The Math Overflow team has made a conscious effort to differentiate the site from social media in the minds of research mathematicians. "Mathematicians as a whole are surprisingly skeptical of many aspects of the modern Internet, despite having been early adopters of email, etc," said Morrison. "In particular, things like Facebook, Twitter, etc. are viewed as enormous wastes of time." Math Overflow does give rise to some social collaboration outside of the forum; Geraschenko notes that participants have on occasion authored papers with the "answerer" to their questions.

Geraschenko and Morrison both assert that the success of the community-moderated forum is inherently tied to its software, StackExchange. The software powers Stack Overflow, a  programming Q&A site founded in 2008 and original Stack Exchange site now utilized by nearly 18 million people worldwide each month.

"One of the things awesome about the Internet is the ability to chat, making communities, and forming friendships. On the other hand, we see that as not the same as getting answers to difficult questions," said Joel Spolsky, CEO of Stack Overflow Internet Services, during a phone conversation. "This is a different kind of activity."

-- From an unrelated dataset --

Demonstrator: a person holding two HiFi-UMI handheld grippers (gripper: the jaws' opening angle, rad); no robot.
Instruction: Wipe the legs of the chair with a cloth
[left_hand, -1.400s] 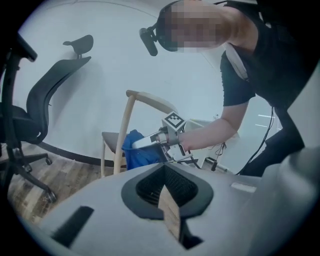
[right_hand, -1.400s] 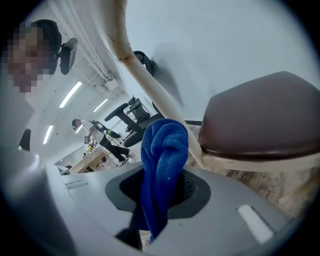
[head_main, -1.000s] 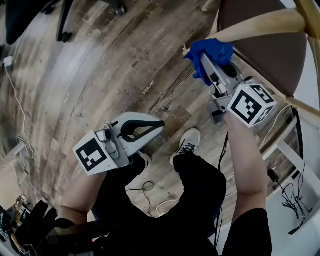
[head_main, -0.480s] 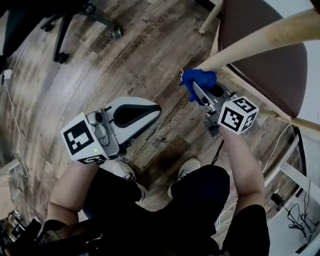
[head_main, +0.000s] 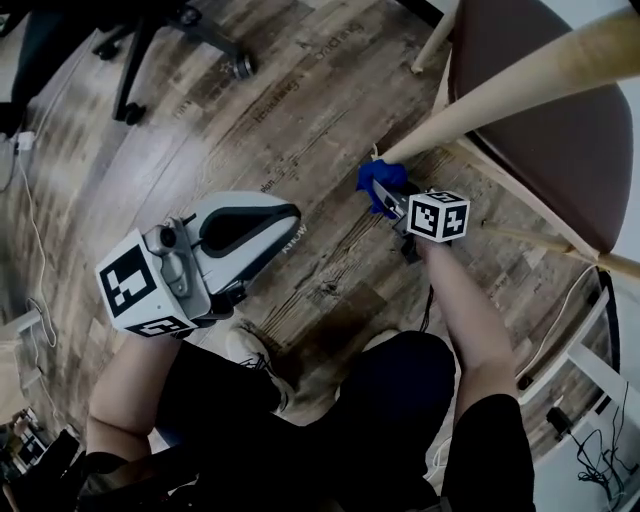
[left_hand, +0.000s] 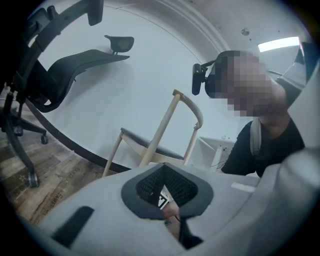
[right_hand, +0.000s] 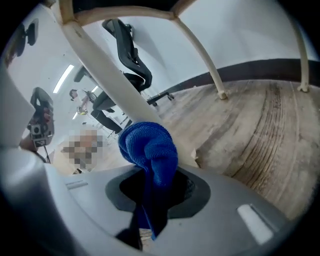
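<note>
The wooden chair (head_main: 560, 110) with a brown seat stands at the upper right of the head view. One pale leg (head_main: 470, 105) slants down to the floor. My right gripper (head_main: 388, 195) is shut on a blue cloth (head_main: 378, 178), which lies against that leg close to its foot. In the right gripper view the bunched cloth (right_hand: 150, 147) touches the slanted leg (right_hand: 107, 80) just above the floorboards. My left gripper (head_main: 288, 215) hangs apart at the left over the wood floor, shut and holding nothing. The left gripper view shows the chair (left_hand: 160, 130) from a distance.
A black office chair base with castors (head_main: 160, 30) stands at the upper left. Cables (head_main: 30, 200) trail along the floor's left side, and more lie by white furniture (head_main: 600, 370) at the lower right. The person's shoe (head_main: 250, 350) is below the left gripper.
My right gripper has slid the blue cloth down the chair leg toward its foot. The left gripper has drifted left and slightly lower in the view, still shut.
</note>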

Spolsky highlighted the meticulous process that went into formulating Stack Overflow's structure. "Software creators have to be anthropologists," said Spolsky. "How is this software going to work out in the wild when humans use it? How will it affect their behavior or our own? We started from this spot; we studied ethnology and cultural anthropology, and then created computer sytems like Stack Overflow where every aspect of the design is trying to shape objective design with productive solutions. Features like the voting system and reputation points are the result."

StackExchange's structure may look like an appealing social forum where digital friendships are born, but the goal is to conscientiously facilitate efficient problem solving online. "We've watched how people use things and seen what works and what doesn't work. There are millions of decisions on how the software should work that are totally optimized to creating the outcome we want," emphasized Spolsky. "In the discussion forums that existed before Stack Overflow, programmers asked questions and got answers primarily through discussion software. 'Did you do this?' 'Did you do this?' You'd have to sort through a seven page thread of people getting sidetracked."

Math Overflow has been a something of a revolution for how collaborative math is carried out on the Web, while Stack Exchange has proven itself as the premier software for tightly focused community collaboration. But could the highly-routinized Stack Exchange model be applied to other disciplines?

"The software is really adaptable to math because of the way mathematicians work. The mindset of breaking a problem down, debugging, is really important," said Geraschenko, noting that he and his colleagues were initially attracted to Stack Overflow in 2009 because of the shared debugging mentalities between programming and math communities "The same process could be applied to other lab sciences that operate this way. But you have to take into account the particular kind of community to harness. The area you are applying it to has to have a prerequisite culture, and any community that lends itself to question and answer format has a lot of advantages over a plain old discussion forum."

While Stack Exchange may not be the best software to debate Proust or discuss the revolutions of 1848, Math Overflow's success may highlight its applicability as a vehicle for efficient online collaboration in the natural sciences.